*Task to carry out:* Starting at the line with "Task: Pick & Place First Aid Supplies" and going on through the line with "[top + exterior", reproduce each line in the records below exactly and nothing more.

*Entries provided:*

========

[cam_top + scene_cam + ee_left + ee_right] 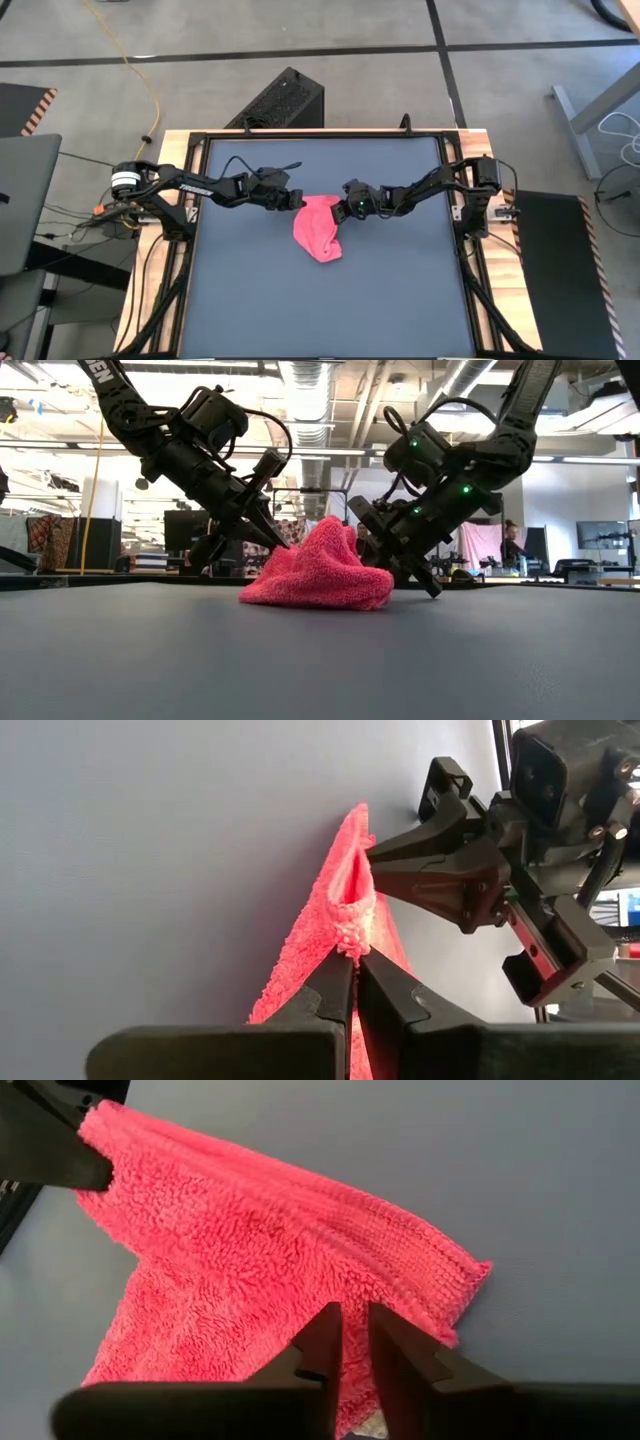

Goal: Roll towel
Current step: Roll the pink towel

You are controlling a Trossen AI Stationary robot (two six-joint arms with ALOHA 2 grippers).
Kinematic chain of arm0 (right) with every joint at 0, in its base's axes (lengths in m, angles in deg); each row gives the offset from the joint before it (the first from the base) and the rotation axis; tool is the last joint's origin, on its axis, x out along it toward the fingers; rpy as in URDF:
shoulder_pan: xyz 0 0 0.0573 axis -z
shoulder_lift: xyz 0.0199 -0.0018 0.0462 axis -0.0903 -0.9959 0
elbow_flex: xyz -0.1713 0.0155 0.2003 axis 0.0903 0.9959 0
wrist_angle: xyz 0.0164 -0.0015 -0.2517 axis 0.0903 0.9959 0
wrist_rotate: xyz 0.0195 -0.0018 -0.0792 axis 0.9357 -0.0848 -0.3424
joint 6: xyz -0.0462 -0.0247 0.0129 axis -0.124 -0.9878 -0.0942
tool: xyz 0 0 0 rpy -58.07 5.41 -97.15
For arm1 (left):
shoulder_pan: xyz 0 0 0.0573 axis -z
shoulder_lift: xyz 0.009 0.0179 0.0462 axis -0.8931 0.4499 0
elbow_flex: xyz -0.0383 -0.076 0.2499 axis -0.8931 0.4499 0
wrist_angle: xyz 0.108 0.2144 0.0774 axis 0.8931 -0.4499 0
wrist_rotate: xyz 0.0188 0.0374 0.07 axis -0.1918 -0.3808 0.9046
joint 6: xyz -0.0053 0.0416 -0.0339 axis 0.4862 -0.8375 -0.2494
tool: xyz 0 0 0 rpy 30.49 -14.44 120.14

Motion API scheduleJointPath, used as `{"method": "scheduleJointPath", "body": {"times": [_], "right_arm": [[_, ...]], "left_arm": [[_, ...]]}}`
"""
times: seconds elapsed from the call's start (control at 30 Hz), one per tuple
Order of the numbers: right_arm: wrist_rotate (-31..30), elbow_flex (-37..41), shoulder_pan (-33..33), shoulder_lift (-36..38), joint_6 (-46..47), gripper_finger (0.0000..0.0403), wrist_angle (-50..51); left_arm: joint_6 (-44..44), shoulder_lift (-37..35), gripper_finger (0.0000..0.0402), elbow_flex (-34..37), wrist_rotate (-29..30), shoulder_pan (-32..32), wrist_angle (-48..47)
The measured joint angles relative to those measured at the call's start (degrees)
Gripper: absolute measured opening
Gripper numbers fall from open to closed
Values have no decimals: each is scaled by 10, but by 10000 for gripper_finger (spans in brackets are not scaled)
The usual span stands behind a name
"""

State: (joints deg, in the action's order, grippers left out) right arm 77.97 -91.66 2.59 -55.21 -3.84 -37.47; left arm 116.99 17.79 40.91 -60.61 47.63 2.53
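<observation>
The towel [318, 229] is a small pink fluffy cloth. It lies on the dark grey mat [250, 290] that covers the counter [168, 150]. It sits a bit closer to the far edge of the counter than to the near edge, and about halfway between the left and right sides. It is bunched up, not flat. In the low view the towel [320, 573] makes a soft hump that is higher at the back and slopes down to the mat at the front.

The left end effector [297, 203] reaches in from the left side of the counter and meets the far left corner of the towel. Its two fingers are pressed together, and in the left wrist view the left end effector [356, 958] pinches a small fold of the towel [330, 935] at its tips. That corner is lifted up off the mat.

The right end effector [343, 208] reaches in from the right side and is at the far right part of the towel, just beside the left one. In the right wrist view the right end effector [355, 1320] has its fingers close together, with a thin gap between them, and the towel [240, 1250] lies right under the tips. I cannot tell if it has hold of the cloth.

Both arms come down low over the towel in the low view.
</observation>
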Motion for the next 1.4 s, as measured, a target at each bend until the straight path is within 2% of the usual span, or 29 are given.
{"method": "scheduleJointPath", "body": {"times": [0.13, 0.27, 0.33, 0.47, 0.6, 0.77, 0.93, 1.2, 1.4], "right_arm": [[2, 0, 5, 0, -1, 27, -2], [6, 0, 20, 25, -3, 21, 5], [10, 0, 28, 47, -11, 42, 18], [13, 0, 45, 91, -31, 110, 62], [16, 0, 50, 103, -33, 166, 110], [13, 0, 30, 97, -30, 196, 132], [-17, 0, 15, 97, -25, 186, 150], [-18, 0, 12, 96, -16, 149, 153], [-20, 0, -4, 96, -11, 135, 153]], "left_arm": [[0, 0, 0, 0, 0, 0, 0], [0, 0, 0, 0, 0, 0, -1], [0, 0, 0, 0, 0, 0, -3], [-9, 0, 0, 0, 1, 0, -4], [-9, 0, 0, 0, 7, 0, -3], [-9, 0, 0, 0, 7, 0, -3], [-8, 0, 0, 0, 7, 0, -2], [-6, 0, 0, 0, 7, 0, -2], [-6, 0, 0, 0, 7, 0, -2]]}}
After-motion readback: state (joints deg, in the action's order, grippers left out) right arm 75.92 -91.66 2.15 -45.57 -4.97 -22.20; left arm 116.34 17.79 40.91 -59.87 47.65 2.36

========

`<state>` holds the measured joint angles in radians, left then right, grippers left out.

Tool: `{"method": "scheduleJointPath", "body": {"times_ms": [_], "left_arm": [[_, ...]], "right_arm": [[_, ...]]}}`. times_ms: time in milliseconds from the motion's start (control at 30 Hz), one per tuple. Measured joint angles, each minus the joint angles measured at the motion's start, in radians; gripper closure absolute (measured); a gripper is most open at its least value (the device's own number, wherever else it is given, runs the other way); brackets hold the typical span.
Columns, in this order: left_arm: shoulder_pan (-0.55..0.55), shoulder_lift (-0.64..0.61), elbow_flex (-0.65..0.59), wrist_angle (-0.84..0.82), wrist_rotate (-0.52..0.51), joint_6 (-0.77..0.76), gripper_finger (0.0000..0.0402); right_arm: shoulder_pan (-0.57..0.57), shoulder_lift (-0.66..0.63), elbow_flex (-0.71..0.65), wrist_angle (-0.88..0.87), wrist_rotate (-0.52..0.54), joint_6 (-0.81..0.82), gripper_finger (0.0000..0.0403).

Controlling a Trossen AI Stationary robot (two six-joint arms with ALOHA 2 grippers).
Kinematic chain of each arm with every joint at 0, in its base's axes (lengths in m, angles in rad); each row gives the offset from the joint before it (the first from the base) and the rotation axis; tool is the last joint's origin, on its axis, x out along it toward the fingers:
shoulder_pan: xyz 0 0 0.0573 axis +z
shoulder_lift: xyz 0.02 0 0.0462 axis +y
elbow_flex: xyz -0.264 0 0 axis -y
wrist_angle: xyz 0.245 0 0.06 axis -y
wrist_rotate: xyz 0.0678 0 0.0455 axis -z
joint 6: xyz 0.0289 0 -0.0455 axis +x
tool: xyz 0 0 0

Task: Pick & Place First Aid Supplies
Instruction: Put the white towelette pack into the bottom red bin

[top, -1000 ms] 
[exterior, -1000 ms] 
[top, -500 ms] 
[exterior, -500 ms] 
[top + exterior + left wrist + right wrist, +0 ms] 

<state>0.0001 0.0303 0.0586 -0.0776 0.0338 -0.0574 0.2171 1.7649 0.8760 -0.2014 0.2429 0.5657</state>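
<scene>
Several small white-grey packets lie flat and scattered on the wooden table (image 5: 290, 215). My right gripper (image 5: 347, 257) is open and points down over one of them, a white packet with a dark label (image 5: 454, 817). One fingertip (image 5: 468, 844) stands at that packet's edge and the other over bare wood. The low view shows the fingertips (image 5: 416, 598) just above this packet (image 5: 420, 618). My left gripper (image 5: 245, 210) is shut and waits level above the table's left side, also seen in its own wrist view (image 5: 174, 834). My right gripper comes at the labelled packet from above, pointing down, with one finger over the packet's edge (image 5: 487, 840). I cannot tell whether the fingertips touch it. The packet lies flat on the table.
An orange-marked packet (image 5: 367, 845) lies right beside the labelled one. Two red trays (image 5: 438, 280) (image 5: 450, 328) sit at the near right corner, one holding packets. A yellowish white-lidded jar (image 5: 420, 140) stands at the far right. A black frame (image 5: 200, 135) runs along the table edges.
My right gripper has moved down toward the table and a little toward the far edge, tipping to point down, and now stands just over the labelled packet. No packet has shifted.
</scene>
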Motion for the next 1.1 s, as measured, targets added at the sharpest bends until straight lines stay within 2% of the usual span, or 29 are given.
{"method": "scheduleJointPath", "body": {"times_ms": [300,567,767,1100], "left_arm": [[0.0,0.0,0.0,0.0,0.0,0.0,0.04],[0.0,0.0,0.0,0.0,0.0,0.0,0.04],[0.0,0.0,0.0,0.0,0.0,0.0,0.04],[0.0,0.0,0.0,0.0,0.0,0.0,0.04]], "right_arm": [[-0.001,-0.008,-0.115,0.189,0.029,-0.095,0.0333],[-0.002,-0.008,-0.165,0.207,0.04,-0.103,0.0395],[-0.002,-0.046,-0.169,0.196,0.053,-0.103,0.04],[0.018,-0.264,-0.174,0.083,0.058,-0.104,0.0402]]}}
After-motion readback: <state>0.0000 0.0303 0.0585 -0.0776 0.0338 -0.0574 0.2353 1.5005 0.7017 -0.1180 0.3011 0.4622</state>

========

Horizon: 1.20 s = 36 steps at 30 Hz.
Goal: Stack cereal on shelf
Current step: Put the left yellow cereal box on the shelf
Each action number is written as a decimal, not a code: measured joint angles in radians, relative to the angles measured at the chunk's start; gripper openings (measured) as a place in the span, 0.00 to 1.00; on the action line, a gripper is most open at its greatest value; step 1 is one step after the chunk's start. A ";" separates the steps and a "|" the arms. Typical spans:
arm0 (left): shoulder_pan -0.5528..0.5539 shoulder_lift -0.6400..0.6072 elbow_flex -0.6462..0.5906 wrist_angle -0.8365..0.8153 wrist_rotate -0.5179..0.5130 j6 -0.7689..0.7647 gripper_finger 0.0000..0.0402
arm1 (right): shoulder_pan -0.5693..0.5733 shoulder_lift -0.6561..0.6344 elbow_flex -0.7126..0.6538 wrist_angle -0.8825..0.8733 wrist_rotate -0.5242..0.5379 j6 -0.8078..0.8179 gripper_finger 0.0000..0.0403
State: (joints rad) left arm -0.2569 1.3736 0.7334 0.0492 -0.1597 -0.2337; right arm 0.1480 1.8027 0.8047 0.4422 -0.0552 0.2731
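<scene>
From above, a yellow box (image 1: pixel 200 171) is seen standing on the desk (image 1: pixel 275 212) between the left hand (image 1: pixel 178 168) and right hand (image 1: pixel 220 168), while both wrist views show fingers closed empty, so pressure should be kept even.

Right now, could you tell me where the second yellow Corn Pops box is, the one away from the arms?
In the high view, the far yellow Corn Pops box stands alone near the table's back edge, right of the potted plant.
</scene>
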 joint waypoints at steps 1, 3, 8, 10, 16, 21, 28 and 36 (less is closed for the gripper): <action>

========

*Written reply:*
Task: Pick & Place First Aid Supplies
Instruction: Put the white towelette pack into the bottom red bin

[top, -1000 ms] 
[exterior, -1000 ms] 
[top, -500 ms] 
[exterior, -500 ms] 
[top + exterior + left wrist + right wrist, +0 ms] 

No other output is needed; the exercise is complete.